| DESCRIPTION OF THE TASK |
Restate the data exactly as given and keep the pictures out.

── DATASET CONTENT ──

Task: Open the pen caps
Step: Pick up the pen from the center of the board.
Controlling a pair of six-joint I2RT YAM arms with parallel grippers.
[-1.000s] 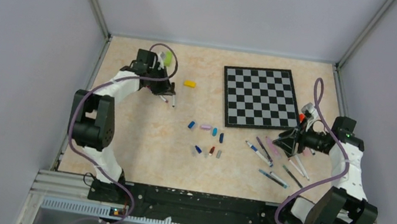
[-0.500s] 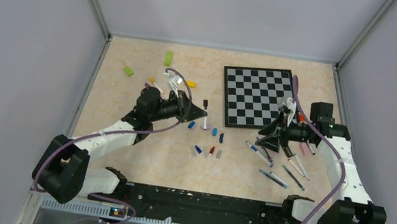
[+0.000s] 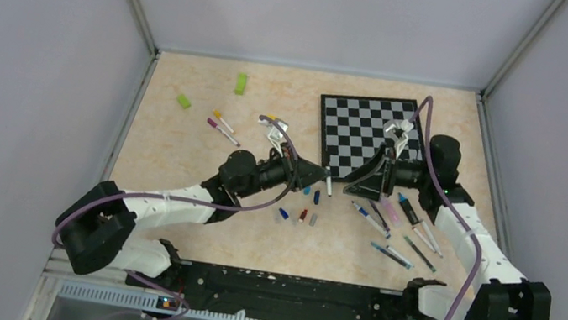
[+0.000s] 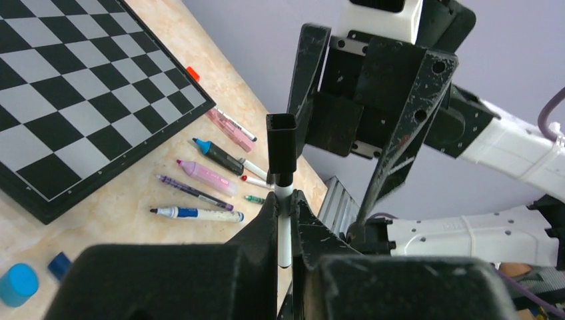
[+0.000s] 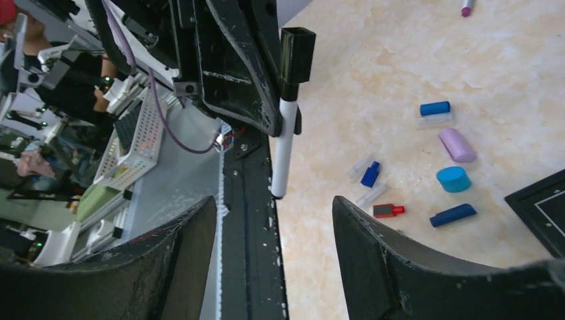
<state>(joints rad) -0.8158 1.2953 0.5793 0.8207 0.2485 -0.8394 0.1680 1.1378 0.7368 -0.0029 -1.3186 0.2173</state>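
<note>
My left gripper (image 3: pixel 320 170) (image 4: pixel 286 208) is shut on the white barrel of a pen (image 4: pixel 284 230) (image 5: pixel 284 150) (image 3: pixel 328 186) held over the table's middle. The pen's black cap (image 4: pixel 282 141) (image 5: pixel 296 53) is on and sticks out past the fingertips. My right gripper (image 3: pixel 355 186) (image 5: pixel 274 203) faces it from the right, jaws open wide and holding nothing, close to the pen without touching it. Loose pen caps (image 3: pixel 304 204) in blue, pink and red (image 5: pixel 388 211) lie below. More pens (image 3: pixel 396 226) (image 4: pixel 200 214) lie right of them.
A chessboard (image 3: pixel 356 107) (image 4: pixel 60 100) lies at the back right, just behind both grippers. Two green blocks (image 3: pixel 240 83) and two more pens (image 3: pixel 223 125) lie at the back left. The arms' black base rail (image 3: pixel 287 288) runs along the near edge.
The left arm carried the pen from the far left to the middle. The right arm swung left to meet it, and its jaws spread wider.
</note>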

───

| RESPONSE TO THIS EXERCISE |
Task: Open the pen caps
Step: Pick up the pen from the center of the board.
Controlling a pair of six-joint I2RT YAM arms with parallel grippers.
[-1.000s] 
[-0.500s] 
[+0.000s] 
[+0.000s] 
[+0.000s] 
<state>(joints rad) -0.8158 1.2953 0.5793 0.8207 0.2485 -0.8394 0.1680 1.1378 0.7368 -0.0029 -1.3186 0.2173</state>
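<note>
My left gripper (image 3: pixel 320 170) (image 4: pixel 286 208) is shut on the white barrel of a pen (image 4: pixel 284 230) (image 5: pixel 284 150) (image 3: pixel 328 186) held over the table's middle. The pen's black cap (image 4: pixel 282 141) (image 5: pixel 296 53) is on and sticks out past the fingertips. My right gripper (image 3: pixel 355 186) (image 5: pixel 274 203) faces it from the right, jaws open wide and holding nothing, close to the pen without touching it. Loose pen caps (image 3: pixel 304 204) in blue, pink and red (image 5: pixel 388 211) lie below. More pens (image 3: pixel 396 226) (image 4: pixel 200 214) lie right of them.
A chessboard (image 3: pixel 356 107) (image 4: pixel 60 100) lies at the back right, just behind both grippers. Two green blocks (image 3: pixel 240 83) and two more pens (image 3: pixel 223 125) lie at the back left. The arms' black base rail (image 3: pixel 287 288) runs along the near edge.
The left arm carried the pen from the far left to the middle. The right arm swung left to meet it, and its jaws spread wider.
</note>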

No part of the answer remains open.